* [Exercise description]: Pictures stay out; everything else in the listing below is to be restated word for word.

* [Input data]:
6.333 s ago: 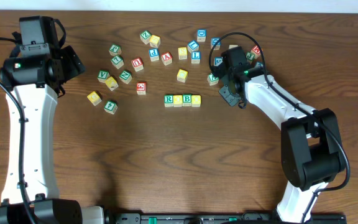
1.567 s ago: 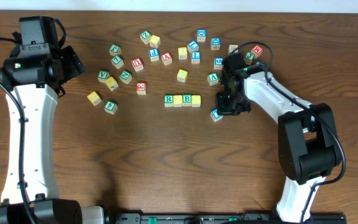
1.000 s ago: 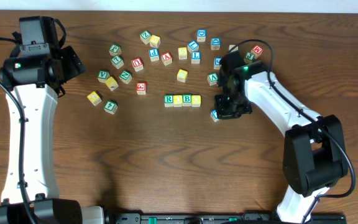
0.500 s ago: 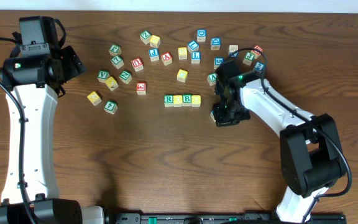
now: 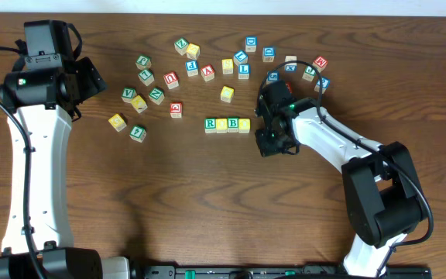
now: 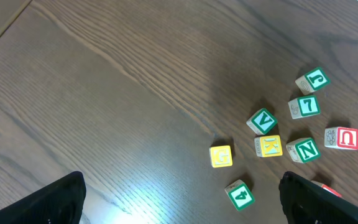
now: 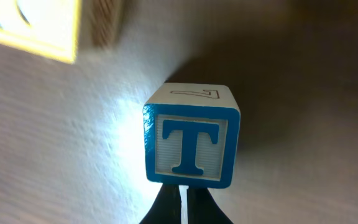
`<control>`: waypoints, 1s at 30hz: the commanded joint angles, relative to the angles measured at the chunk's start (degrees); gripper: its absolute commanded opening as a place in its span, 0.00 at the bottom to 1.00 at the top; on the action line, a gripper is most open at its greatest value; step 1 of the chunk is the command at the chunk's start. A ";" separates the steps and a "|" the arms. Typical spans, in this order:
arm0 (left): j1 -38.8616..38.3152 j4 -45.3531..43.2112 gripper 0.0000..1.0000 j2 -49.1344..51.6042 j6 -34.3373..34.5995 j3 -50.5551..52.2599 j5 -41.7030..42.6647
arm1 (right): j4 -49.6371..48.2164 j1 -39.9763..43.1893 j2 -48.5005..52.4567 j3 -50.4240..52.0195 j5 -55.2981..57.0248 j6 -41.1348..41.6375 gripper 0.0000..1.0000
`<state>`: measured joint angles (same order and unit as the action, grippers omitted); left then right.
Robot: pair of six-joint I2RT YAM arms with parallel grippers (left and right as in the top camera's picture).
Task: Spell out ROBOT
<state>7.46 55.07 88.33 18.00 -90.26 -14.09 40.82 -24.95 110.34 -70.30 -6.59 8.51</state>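
The wooden table carries no tray or box, so the letter blocks lie loose on it. There is a scatter along the far side and a tidy row in the middle, where I read R and B (the yellow ones are too small to read). The left gripper hangs idle, fingers wide apart. The right gripper sits low just right of the row, fingers drawn together to a slit against the T block, which they touch rather than clasp. I'd guess it means to nudge the block onto the row's end.
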 commanded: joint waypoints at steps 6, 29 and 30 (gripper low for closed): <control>0.24 -0.04 0.98 -0.57 0.04 0.85 -0.98 | -6.23 -0.39 -0.55 0.26 0.24 -1.36 0.01; 0.24 -0.04 0.98 -0.57 0.04 0.85 -0.98 | -9.88 -0.63 -1.36 -0.37 -3.04 -1.25 0.01; 0.24 -0.04 0.98 -0.57 0.04 0.85 -0.98 | -9.75 -0.55 -1.92 -0.66 -2.99 -0.81 0.01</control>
<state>7.46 55.07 88.33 18.00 -90.26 -14.09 30.98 -25.06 110.34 -70.30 -7.88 7.99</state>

* [Exercise result]:
6.333 s ago: 
1.567 s ago: 
1.000 s ago: 
0.500 s ago: 
now: 
now: 
now: 
`<control>`: waypoints, 1s at 30hz: the commanded joint angles, relative to the angles measured at the chunk's start (degrees); gripper: its absolute commanded opening as a place in its span, 0.00 at the bottom to 1.00 at the top; on the action line, a gripper is most open at its greatest value; step 1 of the chunk is the command at the chunk's start. A ";" separates the steps and a "|" the arms. Typical spans, in this order:
arm0 (left): j1 -38.8616..38.3152 j4 -45.3531..43.2112 gripper 0.0000..1.0000 j2 -49.1344..51.6042 j6 -34.3373..34.5995 j3 -50.5551..52.2599 j5 -41.7030..42.6647
arm1 (right): j4 -49.6371..48.2164 j1 -39.9763..43.1893 j2 -48.5005..52.4567 j3 -50.4240..52.0195 j5 -55.2981..57.0248 j6 -41.1348..41.6375 gripper 0.0000..1.0000
`<state>`: measured joint angles (same order and unit as the action, grippers omitted); left then right.
Robot: pair of six-joint I2RT YAM arms with parallel grippers (left and right as in the top camera's picture).
Task: Spell out ROBOT
<state>7.46 55.07 88.33 18.00 -90.26 -14.09 40.82 -24.95 110.34 -70.30 -6.59 8.51</state>
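The wooden table carries no tray or box, so the letter blocks lie loose on it. There is a scatter along the far side and a tidy row in the middle, where I read R and B (the yellow ones are too small to read). The left gripper hangs idle, fingers wide apart. The right gripper sits low just right of the row, fingers drawn together to a slit against the T block, which they touch rather than clasp. I'd guess it means to nudge the block onto the row's end.
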 commanded: joint waypoints at steps 6, 29 and 30 (gripper low for closed): <control>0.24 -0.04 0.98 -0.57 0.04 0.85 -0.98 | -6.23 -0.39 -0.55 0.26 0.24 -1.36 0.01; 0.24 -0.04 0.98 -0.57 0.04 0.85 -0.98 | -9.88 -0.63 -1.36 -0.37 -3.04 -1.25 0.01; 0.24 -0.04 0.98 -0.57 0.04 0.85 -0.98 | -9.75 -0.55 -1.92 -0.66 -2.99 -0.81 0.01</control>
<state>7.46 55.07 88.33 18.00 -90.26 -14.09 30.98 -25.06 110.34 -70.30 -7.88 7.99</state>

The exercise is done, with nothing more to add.